Israel; 1984 - Midge's grown-up son, Ethan (played by Ben Rosenfield), is introduced after Midge takes a private helicopter to pay an unannounced visit as he's tending to a lettuce farm while completing missionary work. During their mother-son chat, it's revealed he never went to college and instead decided to study to be a rabbi. And that Midge wants her son by her side as she receives a prestigious honor, which is the main reason for her visit. It also turns out Ethan has exciting news to share. He breaks the news to his mom that he's getting married to a woman he met in Israel.

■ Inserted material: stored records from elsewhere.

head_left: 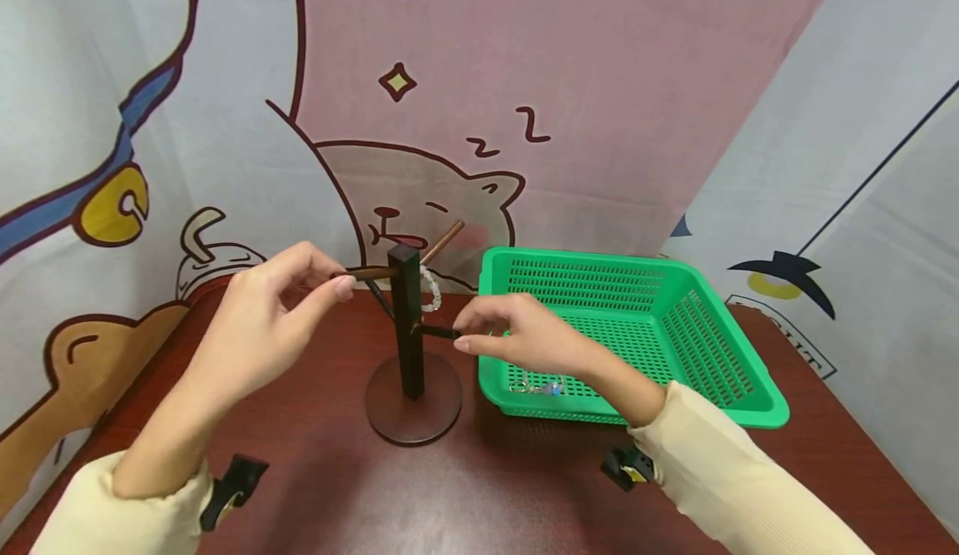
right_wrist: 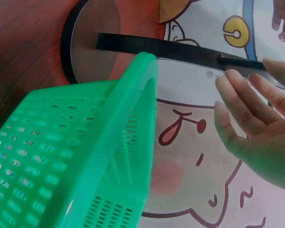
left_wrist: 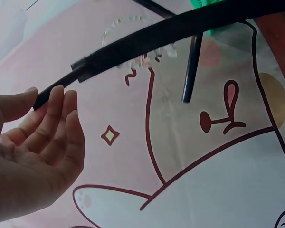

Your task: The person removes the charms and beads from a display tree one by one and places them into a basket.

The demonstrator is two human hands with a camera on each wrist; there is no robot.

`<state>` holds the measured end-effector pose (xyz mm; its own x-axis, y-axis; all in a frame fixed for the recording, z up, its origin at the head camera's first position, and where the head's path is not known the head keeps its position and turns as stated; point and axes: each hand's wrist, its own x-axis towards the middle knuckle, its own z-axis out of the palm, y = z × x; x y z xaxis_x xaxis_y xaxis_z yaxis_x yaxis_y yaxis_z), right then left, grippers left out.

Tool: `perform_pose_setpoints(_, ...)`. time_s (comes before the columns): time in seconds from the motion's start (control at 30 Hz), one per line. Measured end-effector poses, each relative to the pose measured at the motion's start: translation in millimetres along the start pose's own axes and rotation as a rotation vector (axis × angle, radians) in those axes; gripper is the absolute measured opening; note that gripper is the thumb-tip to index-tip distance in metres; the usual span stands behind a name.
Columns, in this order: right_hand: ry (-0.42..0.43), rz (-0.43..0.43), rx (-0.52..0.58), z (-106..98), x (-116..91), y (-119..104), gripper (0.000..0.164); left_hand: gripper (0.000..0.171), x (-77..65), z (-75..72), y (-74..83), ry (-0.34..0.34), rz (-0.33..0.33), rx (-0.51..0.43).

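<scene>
A dark wooden display stand [head_left: 408, 322] with a square post, a round base [head_left: 414, 422] and several thin pegs stands on the table. My left hand [head_left: 262, 322] pinches the tip of the upper left peg [head_left: 375, 274] between thumb and fingers; the left wrist view shows this grip on the peg [left_wrist: 59, 88] too. Lower on the post, my right hand [head_left: 517, 334] pinches the end of the right peg [head_left: 438, 331]. Behind the post, a bracelet of clear beads [head_left: 432, 289] hangs from a rear peg [head_left: 444, 241].
A green plastic basket [head_left: 719, 330] sits to the right, partly under my right forearm. Some small jewellery [head_left: 550, 388] lies near its front wall. Behind the brown table [head_left: 337, 488] hangs a cartoon-printed cloth [head_left: 599, 106].
</scene>
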<state>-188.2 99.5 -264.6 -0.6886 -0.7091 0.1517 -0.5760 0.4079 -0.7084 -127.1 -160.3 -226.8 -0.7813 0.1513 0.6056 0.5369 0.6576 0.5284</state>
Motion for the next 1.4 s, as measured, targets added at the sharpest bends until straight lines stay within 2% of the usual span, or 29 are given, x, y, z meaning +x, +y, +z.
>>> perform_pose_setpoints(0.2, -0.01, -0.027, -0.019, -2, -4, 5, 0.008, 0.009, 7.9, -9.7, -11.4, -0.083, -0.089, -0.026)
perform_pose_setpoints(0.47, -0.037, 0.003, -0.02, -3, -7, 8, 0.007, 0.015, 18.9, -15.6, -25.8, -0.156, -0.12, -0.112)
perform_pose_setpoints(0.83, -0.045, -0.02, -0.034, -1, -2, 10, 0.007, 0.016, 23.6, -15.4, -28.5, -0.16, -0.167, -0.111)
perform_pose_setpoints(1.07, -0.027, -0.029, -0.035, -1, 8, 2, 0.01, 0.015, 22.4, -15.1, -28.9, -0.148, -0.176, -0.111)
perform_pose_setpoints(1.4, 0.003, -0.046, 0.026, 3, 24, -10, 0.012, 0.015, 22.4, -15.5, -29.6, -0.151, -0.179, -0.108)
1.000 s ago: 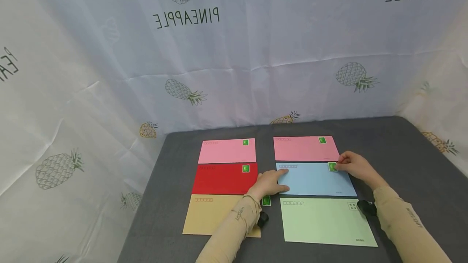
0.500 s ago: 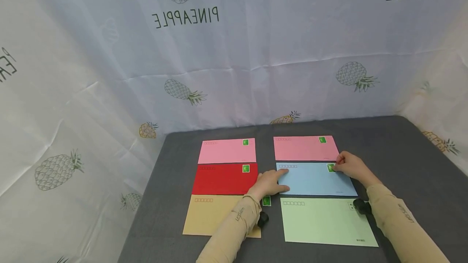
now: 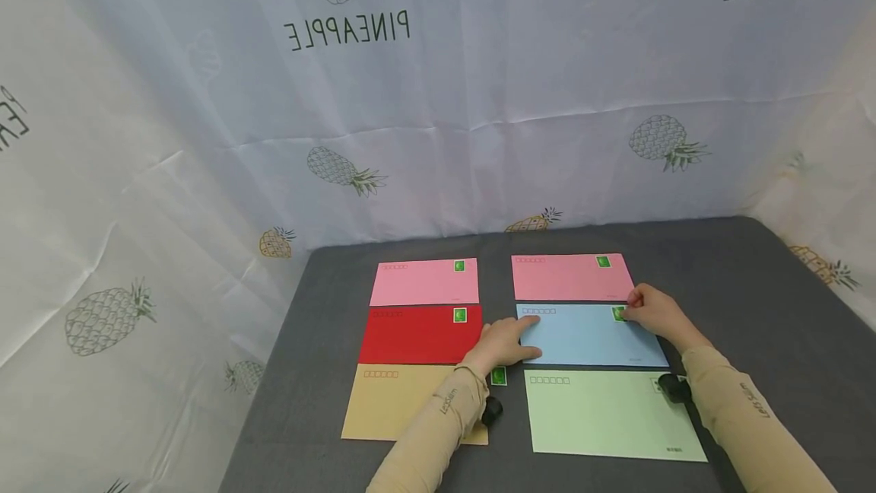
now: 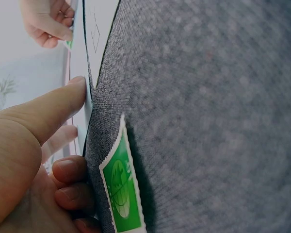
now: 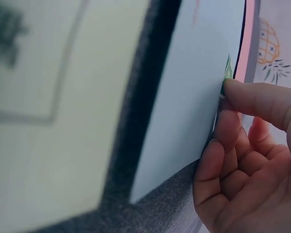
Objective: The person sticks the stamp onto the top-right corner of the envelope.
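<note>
A pale blue envelope [image 3: 582,342] lies in the middle of the right-hand column. At its left edge rests my left hand [image 3: 503,342], thumb and forefinger spread on the paper, the other fingers curled under. My right hand [image 3: 660,314] pinches a green postage stamp [image 3: 619,313] by its right side, over the envelope's top right corner. In the right wrist view, the thumb [image 5: 252,97] covers part of that stamp, which stands close against the envelope. A second green stamp [image 4: 121,194], with one corner curled up, lies on the dark cloth below my left hand.
Pink [image 3: 568,280] and light green [image 3: 609,417] envelopes lie above and below the blue one. Pink [image 3: 420,284], red [image 3: 417,337] and tan [image 3: 383,405] envelopes form the left column. Both pink ones and the red one bear green stamps. A pineapple-print curtain [image 3: 472,166] hangs behind.
My right hand has shifted slightly left with the stamp, farther onto the blue envelope's top right corner. The left hand stays in place.
</note>
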Available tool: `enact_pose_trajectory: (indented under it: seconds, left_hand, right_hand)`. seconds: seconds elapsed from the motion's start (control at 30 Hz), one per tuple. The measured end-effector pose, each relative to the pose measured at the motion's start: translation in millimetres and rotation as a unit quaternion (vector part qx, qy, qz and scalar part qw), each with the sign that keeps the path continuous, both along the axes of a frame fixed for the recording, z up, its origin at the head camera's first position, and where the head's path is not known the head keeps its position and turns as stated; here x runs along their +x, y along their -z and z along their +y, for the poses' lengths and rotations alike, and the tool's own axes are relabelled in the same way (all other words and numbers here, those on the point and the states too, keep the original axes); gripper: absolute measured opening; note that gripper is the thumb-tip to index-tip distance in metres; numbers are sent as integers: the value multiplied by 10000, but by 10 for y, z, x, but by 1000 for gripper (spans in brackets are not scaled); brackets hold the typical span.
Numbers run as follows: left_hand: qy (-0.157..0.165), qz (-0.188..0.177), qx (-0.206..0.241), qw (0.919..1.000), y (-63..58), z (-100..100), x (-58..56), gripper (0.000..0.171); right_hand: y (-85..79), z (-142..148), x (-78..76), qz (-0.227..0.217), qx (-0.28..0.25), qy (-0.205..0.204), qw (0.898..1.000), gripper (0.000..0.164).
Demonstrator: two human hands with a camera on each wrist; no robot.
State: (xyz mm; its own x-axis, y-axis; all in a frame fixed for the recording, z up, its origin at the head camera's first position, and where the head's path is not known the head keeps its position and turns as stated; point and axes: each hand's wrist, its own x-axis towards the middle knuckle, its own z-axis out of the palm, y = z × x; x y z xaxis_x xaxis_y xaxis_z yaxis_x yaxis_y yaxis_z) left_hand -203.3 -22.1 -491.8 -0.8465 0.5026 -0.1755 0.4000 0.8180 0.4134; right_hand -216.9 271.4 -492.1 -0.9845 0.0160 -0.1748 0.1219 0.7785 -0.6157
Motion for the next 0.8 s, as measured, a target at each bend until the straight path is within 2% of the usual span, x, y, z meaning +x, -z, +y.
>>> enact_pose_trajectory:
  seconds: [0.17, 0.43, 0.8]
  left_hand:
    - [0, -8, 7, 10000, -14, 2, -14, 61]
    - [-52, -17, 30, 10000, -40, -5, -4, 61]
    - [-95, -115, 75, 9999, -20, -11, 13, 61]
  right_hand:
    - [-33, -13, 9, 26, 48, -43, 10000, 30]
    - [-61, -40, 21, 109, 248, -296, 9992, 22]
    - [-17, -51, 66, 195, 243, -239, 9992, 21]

The news stuns Midge speechless, who's not happy about her son walking down the aisle considering her own terrible track record. When Midge gets ready to leave, she admits to Ethan she wishes he told her earlier that he was engaged. Though he apologizes about not breaking the news to her earlier, it's obvious Midge is still working through her son's impending marriage. It doesn't help that Ethan's fiancee expresses point-blank that she does not like Midge. "Well, she's my mother," Ethan says as he watches the helicopter take off.
The first three episodes of The Marvelous Mrs. Maisel's final season are streaming now on Prime Video, with subsequent episodes dropping every Friday.